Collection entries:
================

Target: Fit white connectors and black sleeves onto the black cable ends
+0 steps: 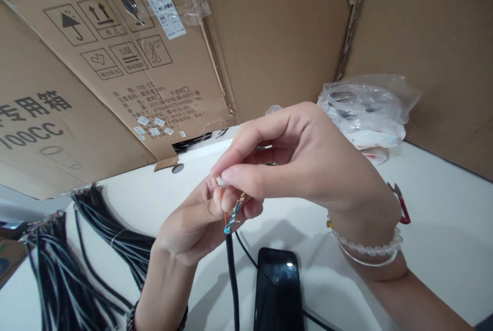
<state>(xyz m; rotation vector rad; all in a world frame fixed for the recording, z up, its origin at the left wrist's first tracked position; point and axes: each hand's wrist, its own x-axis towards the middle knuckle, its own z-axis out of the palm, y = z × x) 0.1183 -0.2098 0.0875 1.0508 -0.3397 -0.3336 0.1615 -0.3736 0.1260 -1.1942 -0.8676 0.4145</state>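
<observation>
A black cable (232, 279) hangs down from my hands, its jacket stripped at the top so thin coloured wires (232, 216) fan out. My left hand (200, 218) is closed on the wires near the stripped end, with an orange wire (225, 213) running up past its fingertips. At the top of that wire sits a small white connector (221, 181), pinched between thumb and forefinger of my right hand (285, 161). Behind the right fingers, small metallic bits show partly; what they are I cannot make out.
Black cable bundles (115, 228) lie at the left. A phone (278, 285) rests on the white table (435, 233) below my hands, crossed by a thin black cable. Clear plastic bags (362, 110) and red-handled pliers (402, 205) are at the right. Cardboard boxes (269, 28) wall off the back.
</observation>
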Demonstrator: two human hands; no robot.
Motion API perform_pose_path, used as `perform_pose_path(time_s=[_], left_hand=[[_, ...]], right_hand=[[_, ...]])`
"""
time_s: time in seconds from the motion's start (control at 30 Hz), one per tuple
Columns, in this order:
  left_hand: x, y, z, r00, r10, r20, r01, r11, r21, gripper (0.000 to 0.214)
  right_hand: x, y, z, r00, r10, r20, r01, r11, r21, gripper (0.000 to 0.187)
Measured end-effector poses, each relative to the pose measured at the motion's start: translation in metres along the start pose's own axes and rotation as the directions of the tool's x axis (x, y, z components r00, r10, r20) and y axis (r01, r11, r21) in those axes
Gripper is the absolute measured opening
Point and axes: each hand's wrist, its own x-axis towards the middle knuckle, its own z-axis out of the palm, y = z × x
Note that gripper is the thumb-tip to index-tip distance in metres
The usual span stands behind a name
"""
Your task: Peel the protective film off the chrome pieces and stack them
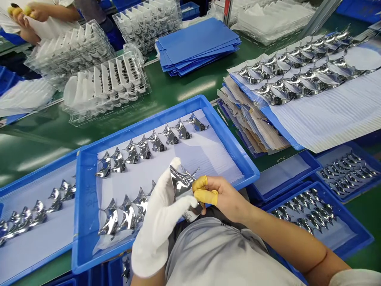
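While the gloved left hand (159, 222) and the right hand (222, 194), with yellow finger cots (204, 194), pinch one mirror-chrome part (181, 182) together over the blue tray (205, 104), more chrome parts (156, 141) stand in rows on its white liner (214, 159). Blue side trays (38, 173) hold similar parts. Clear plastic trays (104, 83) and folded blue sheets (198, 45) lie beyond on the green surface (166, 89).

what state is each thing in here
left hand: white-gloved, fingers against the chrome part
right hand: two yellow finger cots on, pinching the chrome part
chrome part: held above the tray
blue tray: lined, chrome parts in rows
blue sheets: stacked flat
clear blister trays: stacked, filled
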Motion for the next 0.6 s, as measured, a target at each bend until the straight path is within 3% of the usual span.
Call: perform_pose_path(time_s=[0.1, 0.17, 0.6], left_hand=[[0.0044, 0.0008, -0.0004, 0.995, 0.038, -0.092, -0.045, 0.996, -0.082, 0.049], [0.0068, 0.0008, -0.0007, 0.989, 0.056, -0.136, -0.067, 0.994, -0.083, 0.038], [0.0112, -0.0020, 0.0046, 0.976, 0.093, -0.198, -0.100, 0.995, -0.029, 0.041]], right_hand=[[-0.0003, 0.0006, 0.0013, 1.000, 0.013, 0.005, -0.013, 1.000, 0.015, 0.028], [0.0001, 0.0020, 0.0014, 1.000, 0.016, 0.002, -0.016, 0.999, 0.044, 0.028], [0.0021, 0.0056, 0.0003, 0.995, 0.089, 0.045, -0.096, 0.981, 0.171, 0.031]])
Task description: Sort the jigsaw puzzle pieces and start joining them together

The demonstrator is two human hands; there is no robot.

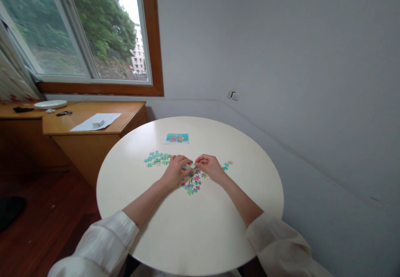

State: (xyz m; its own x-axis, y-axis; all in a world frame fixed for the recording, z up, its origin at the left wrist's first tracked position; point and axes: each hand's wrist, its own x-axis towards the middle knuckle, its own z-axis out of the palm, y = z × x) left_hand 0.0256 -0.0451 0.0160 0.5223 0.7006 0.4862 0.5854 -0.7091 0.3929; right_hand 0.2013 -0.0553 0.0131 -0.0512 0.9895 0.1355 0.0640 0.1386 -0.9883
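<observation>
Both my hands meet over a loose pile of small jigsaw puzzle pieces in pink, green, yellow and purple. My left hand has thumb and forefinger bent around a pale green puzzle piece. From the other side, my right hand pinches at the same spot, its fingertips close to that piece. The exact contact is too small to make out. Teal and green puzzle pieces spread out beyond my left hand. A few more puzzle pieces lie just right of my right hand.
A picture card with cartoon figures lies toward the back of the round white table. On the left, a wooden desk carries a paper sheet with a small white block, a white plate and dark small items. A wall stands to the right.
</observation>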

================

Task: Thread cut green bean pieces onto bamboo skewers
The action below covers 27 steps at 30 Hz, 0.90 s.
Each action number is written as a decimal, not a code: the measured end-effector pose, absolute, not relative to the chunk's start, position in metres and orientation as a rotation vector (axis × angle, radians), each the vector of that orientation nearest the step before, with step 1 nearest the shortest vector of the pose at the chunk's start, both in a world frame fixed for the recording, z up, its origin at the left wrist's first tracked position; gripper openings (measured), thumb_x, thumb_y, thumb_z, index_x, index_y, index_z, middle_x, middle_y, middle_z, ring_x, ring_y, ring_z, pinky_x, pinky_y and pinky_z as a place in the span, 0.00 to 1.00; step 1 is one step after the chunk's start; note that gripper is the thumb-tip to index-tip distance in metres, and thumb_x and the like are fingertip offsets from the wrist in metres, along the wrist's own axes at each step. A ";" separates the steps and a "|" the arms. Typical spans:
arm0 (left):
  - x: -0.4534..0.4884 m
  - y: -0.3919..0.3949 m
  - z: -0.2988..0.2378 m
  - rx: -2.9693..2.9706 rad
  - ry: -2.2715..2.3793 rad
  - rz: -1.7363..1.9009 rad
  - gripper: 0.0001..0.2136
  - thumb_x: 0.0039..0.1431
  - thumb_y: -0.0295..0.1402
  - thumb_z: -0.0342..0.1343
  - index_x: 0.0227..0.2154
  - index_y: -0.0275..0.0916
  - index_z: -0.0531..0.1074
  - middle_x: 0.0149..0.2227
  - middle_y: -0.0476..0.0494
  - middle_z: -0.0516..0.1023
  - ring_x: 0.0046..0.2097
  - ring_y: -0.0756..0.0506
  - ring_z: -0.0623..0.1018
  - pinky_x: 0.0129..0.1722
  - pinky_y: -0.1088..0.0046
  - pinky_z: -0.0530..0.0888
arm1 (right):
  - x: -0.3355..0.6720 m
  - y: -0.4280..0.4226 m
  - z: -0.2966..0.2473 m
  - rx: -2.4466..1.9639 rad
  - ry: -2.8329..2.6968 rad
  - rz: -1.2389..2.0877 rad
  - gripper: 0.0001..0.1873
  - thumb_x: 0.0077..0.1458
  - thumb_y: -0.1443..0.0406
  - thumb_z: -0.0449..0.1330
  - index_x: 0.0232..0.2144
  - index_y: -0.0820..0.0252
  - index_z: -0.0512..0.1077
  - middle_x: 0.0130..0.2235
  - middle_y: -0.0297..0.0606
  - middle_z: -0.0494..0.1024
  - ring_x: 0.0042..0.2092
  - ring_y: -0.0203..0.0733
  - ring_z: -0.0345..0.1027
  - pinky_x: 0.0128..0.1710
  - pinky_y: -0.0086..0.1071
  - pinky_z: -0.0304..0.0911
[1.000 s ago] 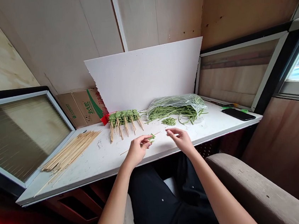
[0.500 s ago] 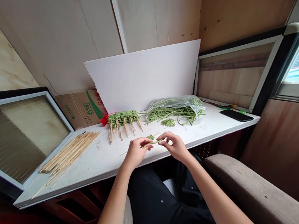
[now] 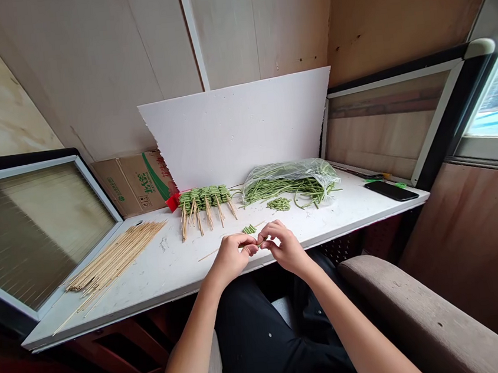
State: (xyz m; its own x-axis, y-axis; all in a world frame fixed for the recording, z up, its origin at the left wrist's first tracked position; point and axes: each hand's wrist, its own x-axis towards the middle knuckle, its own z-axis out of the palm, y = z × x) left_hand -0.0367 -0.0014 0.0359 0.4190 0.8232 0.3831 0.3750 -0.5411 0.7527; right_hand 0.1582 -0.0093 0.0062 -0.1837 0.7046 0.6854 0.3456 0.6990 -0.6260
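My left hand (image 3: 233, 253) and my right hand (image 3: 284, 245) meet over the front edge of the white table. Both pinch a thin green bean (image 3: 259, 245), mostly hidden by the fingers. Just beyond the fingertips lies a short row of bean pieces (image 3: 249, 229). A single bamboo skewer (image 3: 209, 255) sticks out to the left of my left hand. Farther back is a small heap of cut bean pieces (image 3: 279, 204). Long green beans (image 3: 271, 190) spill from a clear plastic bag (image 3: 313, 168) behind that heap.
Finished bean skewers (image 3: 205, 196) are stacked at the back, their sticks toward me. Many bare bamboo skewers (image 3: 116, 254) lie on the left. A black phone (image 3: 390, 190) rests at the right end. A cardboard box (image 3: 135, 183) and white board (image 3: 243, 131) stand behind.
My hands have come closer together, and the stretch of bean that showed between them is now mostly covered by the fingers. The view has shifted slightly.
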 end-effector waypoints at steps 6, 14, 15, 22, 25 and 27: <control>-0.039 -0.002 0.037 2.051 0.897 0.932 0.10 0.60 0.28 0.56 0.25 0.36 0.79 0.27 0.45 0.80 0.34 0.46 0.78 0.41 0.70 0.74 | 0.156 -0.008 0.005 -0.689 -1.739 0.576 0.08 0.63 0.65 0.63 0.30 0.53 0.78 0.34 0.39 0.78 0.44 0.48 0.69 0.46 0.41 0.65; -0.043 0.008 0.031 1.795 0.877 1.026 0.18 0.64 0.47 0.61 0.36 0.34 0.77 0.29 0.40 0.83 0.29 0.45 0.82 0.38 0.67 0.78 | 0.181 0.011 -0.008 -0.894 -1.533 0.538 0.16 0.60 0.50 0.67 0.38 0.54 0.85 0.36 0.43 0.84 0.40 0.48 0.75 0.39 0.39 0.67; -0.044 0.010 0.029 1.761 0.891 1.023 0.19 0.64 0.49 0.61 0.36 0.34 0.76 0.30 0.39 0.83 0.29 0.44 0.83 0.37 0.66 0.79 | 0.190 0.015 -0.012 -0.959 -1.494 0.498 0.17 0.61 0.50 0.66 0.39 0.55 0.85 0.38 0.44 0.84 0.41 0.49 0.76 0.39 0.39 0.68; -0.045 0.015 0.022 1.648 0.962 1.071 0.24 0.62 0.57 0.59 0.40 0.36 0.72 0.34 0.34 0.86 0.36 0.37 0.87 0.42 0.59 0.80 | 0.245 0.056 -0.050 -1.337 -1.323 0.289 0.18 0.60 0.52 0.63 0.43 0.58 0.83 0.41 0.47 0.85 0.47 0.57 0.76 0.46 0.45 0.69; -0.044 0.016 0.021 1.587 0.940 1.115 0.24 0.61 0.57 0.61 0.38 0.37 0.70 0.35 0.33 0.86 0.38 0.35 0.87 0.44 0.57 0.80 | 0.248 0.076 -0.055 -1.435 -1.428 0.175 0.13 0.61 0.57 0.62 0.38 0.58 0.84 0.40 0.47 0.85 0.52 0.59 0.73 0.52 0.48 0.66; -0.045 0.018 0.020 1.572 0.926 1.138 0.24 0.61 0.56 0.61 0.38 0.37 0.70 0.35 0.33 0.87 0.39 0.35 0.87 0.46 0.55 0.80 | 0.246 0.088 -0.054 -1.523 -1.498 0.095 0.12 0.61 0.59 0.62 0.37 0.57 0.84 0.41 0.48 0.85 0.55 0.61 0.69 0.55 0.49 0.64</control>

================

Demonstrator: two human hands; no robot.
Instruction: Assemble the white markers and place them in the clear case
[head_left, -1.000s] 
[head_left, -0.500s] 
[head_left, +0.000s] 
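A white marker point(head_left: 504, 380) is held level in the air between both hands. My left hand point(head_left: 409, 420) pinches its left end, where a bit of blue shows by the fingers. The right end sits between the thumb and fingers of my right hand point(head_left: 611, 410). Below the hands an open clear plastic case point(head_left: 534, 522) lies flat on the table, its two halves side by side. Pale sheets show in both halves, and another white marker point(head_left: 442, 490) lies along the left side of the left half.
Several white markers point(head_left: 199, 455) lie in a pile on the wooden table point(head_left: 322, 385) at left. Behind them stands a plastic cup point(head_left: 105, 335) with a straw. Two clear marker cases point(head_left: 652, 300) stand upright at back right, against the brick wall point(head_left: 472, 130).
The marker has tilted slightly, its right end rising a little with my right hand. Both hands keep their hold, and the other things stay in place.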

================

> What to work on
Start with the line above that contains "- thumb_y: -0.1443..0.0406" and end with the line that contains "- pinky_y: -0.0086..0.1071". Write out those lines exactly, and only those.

> Exercise output
  - thumb_y: -0.1443..0.0406
  - thumb_z: -0.0449..0.1330
  - index_x: 0.0232..0.2144
  - index_y: -0.0820..0.0252
  - index_z: -0.0512..0.1077
  - middle_x: 0.0130..0.2235
  - middle_y: -0.0297..0.0606
  - middle_z: -0.0494..0.1024
  - ring_x: 0.0042..0.2092
  - ring_y: -0.0203..0.0733
  - ring_z: -0.0345..0.1027
  - pinky_x: 0.0128..0.1710
  - pinky_y: -0.0086..0.1071

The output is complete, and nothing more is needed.